There were a total of 89 patients who received surgical resection and were histopathologically diagnosed as PSH during the period January 2001 to December 2010 in department of thoracic surgery, Cancer Institute and Hospital, Peking Union Medical College and Chinese Academy of Medical Sciences. The clinical data of these patients including symptoms, disease courses, image characteristics and surgical procedures were collected and reviewed retrospectively.
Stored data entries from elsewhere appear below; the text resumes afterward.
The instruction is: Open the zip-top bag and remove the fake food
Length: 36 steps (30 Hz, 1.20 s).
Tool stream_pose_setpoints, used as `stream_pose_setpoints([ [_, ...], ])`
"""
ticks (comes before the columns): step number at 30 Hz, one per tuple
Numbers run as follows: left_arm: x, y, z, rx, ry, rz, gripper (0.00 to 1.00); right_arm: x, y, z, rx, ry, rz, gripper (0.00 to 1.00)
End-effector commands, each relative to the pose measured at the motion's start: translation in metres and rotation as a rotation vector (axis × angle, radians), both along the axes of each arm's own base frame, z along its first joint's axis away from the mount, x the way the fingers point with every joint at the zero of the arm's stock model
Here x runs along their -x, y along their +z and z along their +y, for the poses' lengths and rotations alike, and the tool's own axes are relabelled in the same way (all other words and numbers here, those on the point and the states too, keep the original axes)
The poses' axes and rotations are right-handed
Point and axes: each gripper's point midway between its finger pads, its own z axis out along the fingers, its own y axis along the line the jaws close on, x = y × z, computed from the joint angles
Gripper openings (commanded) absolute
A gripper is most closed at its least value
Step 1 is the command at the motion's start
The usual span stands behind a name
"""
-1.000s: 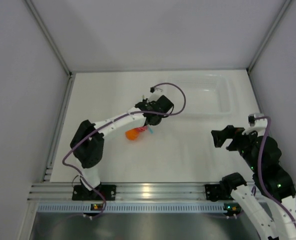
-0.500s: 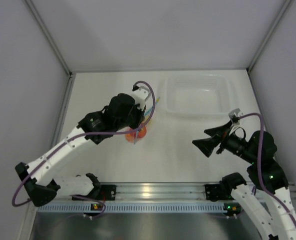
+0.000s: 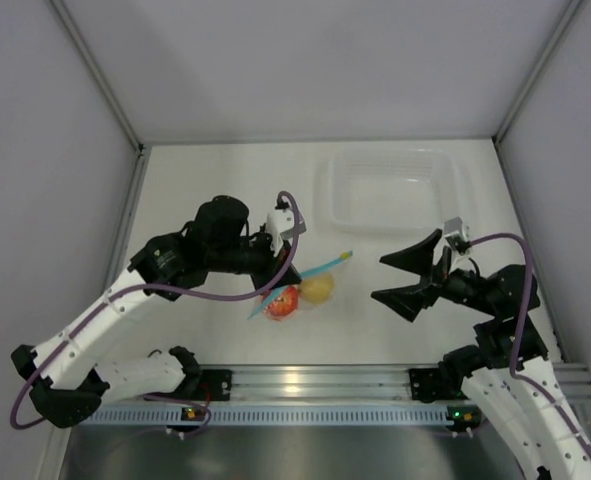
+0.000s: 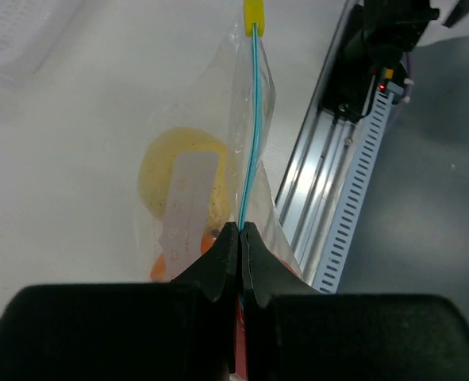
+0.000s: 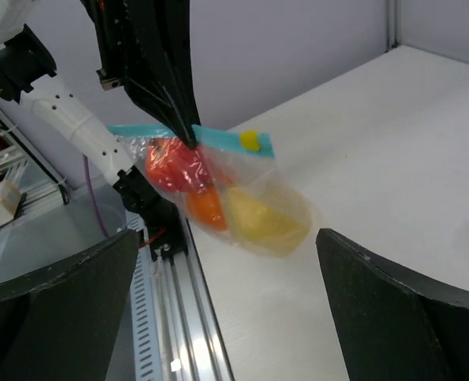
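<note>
L gripper (image 4: 240, 230): jaws closed tight on blue zip strip (image 5: 218, 136), pinched partway along; arm reached in from left.
R gripper (image 3: 379, 279): jaws spread wide, nothing held; faced bag from right, apart from it.
Zip-top bag (image 3: 303, 287): clear, crinkly; hung under L gripper over table (image 3: 205, 190) nr front rail, zip edge up; yellow slider (image 3: 347, 255) at end toward R gripper.
Fake food (image 5: 218, 198): all 3 pcs inside bag; red fruit (image 5: 174, 167) at L-gripper end, orange fruit (image 5: 206, 205) mid, yellow fruit (image 5: 262, 216) nr slider end.
Tray (image 3: 445, 200): clear, rigid, far right of table, well apart from bag.
</note>
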Motion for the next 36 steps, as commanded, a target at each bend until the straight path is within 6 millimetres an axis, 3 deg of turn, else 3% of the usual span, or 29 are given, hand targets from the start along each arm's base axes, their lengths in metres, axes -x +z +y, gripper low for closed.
stream_pose_setpoints([
  [1,0.038,0.016,-0.003,0.091,-0.233,0.002,0.0,-0.001,0.018,0.009,-0.022,0.062,-0.246,0.96],
  [6,0.054,0.027,-0.006,0.139,-0.318,0.021,0.0,-0.006,0.015,0.018,-0.045,0.108,-0.351,0.95],
  [9,0.059,0.029,-0.007,0.152,-0.351,0.033,0.0,0.011,0.016,0.025,-0.051,0.208,-0.395,0.93],
  [14,0.069,0.035,-0.009,0.183,-0.413,0.055,0.0,0.04,0.023,0.033,-0.055,0.318,-0.5,0.82],
  [18,0.078,0.039,-0.01,0.204,-0.468,0.073,0.0,0.039,0.016,0.04,-0.012,0.354,-0.495,0.71],
  [26,0.078,0.035,-0.007,0.198,-0.455,0.066,0.0,0.045,0.03,0.039,-0.037,0.361,-0.557,0.54],
  [36,0.077,0.031,-0.009,0.19,-0.46,0.082,0.0,0.07,0.047,0.036,-0.069,0.445,-0.574,0.51],
])
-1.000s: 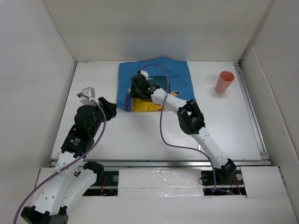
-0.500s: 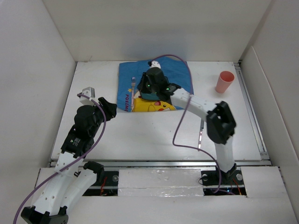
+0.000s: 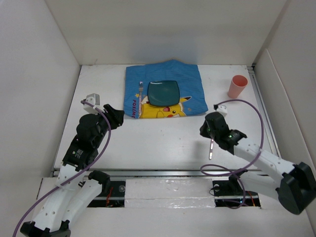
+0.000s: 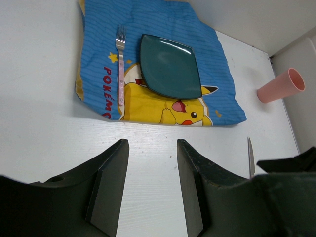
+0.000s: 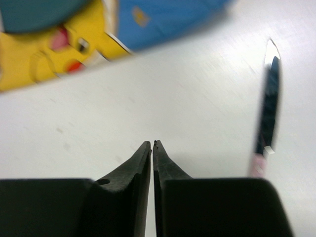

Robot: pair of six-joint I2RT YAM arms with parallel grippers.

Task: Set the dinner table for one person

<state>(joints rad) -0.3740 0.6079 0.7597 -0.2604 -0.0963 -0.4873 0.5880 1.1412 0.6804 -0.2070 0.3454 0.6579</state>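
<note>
Lying flat and fixed, the table (image 3: 158, 148) is no thing to lift. It is a wide, matte white rectangular slab, stiff and walled by white panels, filling the top view. I judge it hard and fairly slick, so thin cutlery would skate on it rather than tip, and nothing on it offers a place to take hold.

At 12 o'clock lies a soft blue cloth (image 3: 190, 79) with a yellow cartoon print and a rumpled far edge. A dark teal plate (image 3: 163, 92) sits on it, square with rounded corners, glossy and probably brittle. A steel fork (image 3: 140, 91) with a pink handle lies on the cloth at the plate's 9 o'clock, just beside it. A pink cup (image 3: 237, 87), smooth and tapered, rests on the bare table at 2 o'clock, well apart from the cloth.

A slim knife (image 3: 211, 149) lies on bare table at 5 o'clock, with a bright blade and a pink handle. It looks light and low-lying. The handle would be the safer place to pinch, across its narrow sides.

The right gripper (image 5: 152, 144) is clenched on nothing, its black tapered tips together, with the knife at its 2 o'clock. The left gripper (image 4: 150, 143) hangs at 9 o'clock, jaws apart and empty.
</note>
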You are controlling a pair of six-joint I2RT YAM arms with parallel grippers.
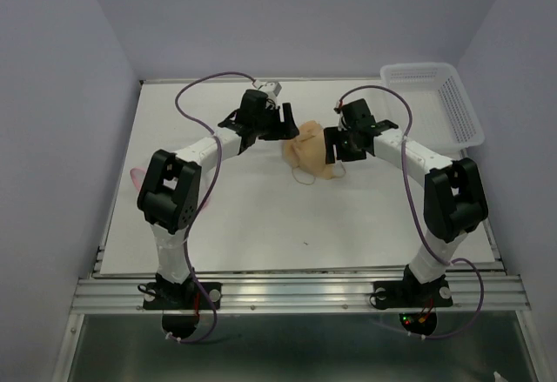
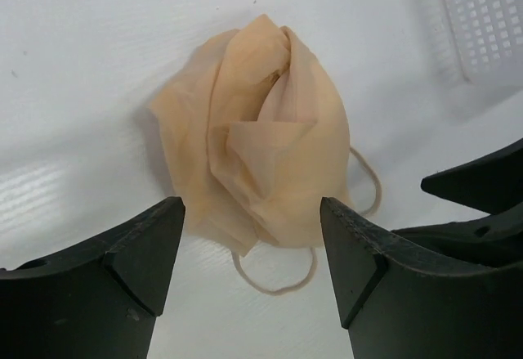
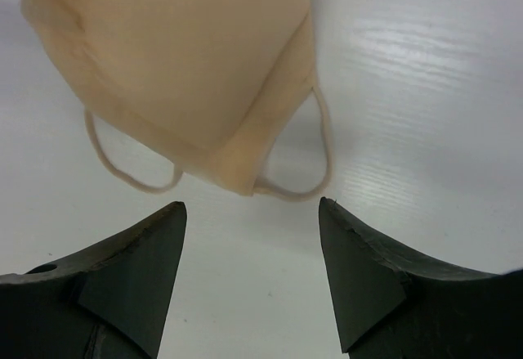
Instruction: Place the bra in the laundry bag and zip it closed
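Observation:
The tan-peach bra (image 1: 312, 150) lies crumpled on the white table, mid-back, with thin strap loops at its near side. My left gripper (image 1: 283, 130) is open just left of it; in the left wrist view the bra (image 2: 261, 138) lies just ahead of the open gripper (image 2: 252, 204), apart from both fingers. My right gripper (image 1: 336, 147) is open just right of it; in the right wrist view the bra (image 3: 180, 65) lies ahead of the empty gripper (image 3: 252, 205). A pink sliver (image 1: 137, 176) at the table's left edge, mostly hidden by the left arm, may be the laundry bag.
A white plastic lattice basket (image 1: 435, 95) stands at the back right corner; it also shows in the left wrist view (image 2: 482, 15). Part of the right gripper's black body (image 2: 482, 204) shows at the right of the left wrist view. Purple walls enclose the table.

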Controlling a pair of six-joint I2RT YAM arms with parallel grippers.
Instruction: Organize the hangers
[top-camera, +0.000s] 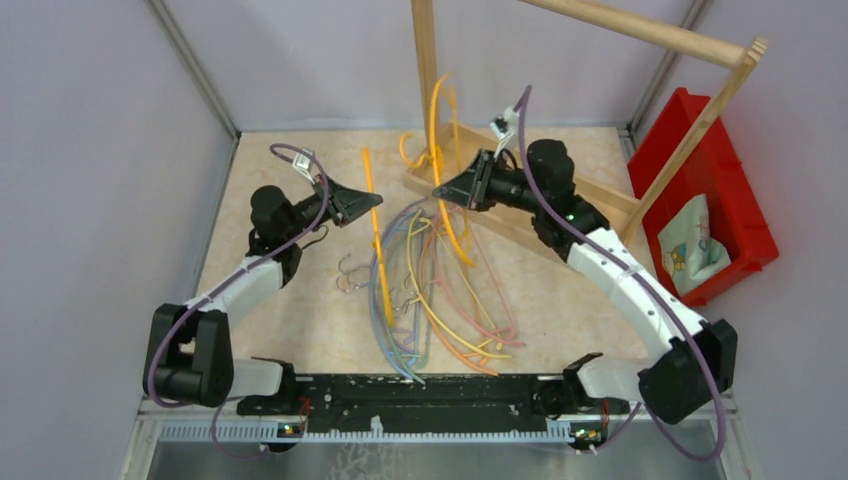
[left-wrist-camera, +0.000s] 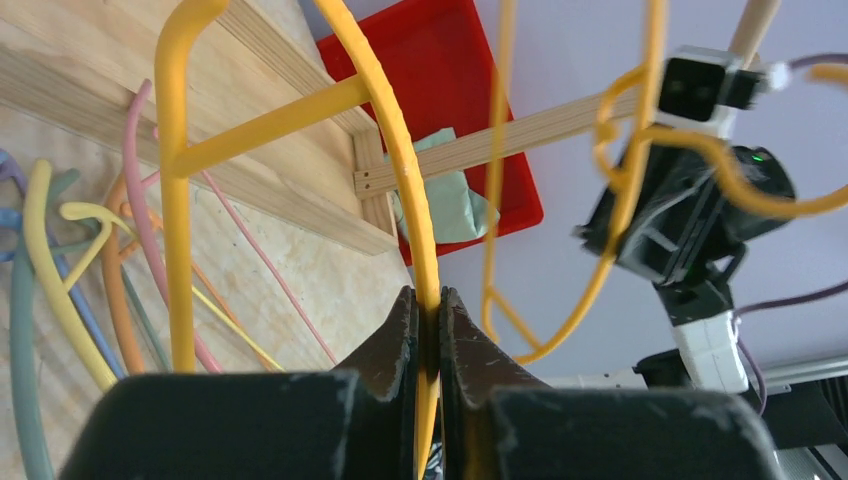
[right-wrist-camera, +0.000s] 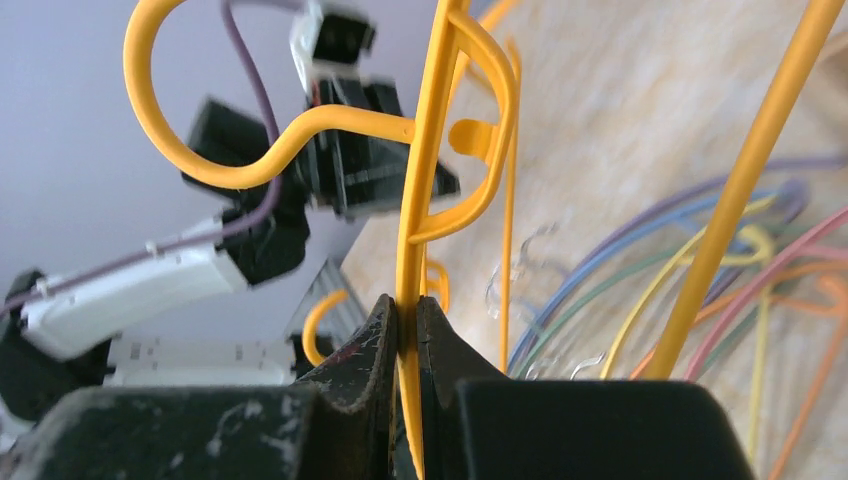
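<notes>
My left gripper (top-camera: 368, 205) (left-wrist-camera: 428, 300) is shut on the thin arm of a yellow hanger (top-camera: 380, 260) (left-wrist-camera: 392, 135), held off the table left of centre. Near the wooden rack's post my right gripper (top-camera: 440, 190) (right-wrist-camera: 408, 305) is shut on a second yellow hanger (top-camera: 436, 110) (right-wrist-camera: 425, 150), which stands upright with its hook curling at the top. Between the arms, a tangled pile of hangers (top-camera: 440, 300) (right-wrist-camera: 700, 250) in yellow, orange, pink, green, blue and purple lies flat on the table. The two held hangers hang close together.
The wooden rack has a post (top-camera: 425, 60), a slanted top bar (top-camera: 640, 30) and a base board (top-camera: 520, 215) at the back right. A red bin (top-camera: 690, 150) (left-wrist-camera: 440, 80) holding a cloth sits beyond it. Grey walls close the table's sides.
</notes>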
The PSHs were most frequently (50.6%) found in the patients aged 41 to 60 years with a median age of 51 years (range: 24 - 71), and the sex ratio (male/female) was approximately 1:7 in this series. In the 89 patients, 53 (59.6%) were asymptomatic while the other 36 (40.4%) had some non-special symptoms such as cough (30.3%), hemoptysis (24.7%). There were only 3 cases (3.4%) with multiple PSHs, 4 cases (4.5%) combined with synchronous primary lung cancer, and 13 cases (14.6%) with lesions located in the hilar region. The median diameter of the 92 lesions was 2.3 cm (range: 0.3 - 6.0 cm), of which 38% located in the right lower lobe and 26.1% in the right middle lobe, and only about 1/3 were assumed as PSHs preoperatively based on CT imaging. One of the five patients who underwent PET-CT scan had been misdiagnosed as malignant. Of the 92 lesions, 47 were resected by enucleation, 29 by wedge resection, 14 by lobectomy, and 2 by pneumonectomy.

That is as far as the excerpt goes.